ASSIGNMENT: Examine the entries below, count the lines holding the string "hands", and respond with the number only.

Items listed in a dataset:

+++++

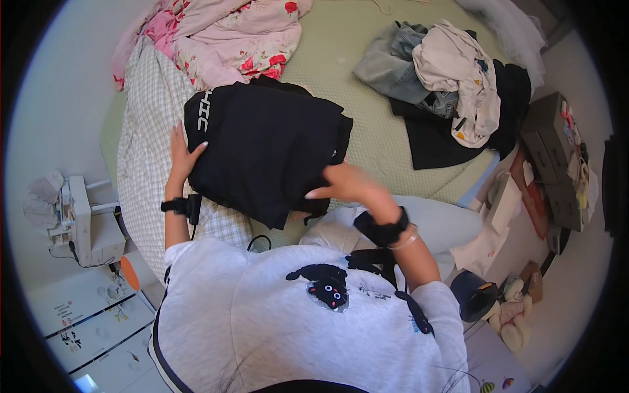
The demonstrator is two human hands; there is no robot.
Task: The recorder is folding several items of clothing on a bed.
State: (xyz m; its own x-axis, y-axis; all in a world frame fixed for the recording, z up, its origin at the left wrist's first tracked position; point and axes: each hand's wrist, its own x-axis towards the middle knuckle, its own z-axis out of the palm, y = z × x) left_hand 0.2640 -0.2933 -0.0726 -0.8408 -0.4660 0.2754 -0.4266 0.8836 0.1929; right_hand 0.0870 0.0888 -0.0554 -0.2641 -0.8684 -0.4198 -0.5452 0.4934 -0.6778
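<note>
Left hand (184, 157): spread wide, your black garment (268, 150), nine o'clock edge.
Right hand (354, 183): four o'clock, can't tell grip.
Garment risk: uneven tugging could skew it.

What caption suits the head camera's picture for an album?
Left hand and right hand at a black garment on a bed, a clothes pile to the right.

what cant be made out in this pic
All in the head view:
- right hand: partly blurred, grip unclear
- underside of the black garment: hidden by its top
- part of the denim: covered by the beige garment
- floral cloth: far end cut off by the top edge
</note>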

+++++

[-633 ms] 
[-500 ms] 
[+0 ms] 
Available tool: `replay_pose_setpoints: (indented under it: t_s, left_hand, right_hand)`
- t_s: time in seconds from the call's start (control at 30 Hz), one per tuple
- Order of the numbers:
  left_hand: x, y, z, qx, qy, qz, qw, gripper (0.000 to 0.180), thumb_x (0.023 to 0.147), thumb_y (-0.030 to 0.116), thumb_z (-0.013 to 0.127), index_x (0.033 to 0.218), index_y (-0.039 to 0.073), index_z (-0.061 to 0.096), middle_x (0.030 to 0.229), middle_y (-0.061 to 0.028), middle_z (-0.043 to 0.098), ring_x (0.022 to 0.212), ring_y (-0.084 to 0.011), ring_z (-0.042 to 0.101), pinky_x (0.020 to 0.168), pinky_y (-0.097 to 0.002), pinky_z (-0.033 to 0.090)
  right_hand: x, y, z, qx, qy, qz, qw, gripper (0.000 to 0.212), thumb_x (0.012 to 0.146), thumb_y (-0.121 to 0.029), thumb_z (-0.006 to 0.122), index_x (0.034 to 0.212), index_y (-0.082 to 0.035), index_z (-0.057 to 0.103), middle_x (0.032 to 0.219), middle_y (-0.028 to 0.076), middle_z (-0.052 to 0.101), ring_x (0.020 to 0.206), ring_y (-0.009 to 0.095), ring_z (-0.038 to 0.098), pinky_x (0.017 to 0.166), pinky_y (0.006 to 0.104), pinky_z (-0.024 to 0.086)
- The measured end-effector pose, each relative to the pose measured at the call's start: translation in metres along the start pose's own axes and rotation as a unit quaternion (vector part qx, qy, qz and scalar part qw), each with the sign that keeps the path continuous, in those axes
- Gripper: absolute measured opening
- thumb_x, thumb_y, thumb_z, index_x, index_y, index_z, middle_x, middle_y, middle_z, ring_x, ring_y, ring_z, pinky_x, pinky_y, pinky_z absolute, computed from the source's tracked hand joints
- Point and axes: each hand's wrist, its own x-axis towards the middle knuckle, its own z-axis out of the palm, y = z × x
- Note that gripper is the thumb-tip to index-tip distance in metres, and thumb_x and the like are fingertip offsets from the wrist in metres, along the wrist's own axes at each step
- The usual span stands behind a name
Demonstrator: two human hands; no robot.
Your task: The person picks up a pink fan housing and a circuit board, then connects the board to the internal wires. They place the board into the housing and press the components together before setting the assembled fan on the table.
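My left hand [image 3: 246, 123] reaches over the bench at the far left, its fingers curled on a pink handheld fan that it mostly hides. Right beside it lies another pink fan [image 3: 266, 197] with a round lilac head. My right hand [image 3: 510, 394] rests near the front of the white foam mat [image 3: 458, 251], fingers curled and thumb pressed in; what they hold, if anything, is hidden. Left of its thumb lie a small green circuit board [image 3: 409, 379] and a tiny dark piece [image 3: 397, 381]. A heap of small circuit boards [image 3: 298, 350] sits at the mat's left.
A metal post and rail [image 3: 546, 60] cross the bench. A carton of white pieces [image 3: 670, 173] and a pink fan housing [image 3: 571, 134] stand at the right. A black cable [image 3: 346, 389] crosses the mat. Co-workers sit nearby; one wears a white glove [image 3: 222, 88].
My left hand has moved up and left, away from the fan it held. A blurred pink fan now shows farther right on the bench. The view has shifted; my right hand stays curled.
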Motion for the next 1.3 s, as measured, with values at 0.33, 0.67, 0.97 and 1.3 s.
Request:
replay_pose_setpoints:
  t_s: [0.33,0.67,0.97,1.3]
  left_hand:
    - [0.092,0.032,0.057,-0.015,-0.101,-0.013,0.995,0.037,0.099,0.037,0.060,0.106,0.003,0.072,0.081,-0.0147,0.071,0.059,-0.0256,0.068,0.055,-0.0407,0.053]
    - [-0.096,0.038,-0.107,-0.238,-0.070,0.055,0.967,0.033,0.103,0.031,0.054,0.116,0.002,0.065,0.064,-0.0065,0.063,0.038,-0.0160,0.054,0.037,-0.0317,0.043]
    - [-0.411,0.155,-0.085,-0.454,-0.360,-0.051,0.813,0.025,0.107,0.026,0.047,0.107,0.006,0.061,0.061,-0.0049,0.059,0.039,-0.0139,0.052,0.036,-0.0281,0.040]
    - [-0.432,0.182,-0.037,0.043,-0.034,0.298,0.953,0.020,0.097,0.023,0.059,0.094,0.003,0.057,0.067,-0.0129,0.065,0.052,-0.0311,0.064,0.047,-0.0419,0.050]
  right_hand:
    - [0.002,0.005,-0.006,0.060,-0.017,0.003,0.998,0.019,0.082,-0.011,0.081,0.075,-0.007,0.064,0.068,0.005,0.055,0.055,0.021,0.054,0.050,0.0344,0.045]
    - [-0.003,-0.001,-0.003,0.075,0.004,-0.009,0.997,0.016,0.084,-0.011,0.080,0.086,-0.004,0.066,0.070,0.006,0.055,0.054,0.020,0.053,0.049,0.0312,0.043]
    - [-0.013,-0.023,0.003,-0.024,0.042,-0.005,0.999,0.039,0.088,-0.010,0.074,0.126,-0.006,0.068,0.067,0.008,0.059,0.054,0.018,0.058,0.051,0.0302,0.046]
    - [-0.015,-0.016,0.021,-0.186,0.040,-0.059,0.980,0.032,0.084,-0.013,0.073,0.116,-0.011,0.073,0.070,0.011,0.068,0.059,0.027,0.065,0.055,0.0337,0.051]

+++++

ANSWER BOX: 2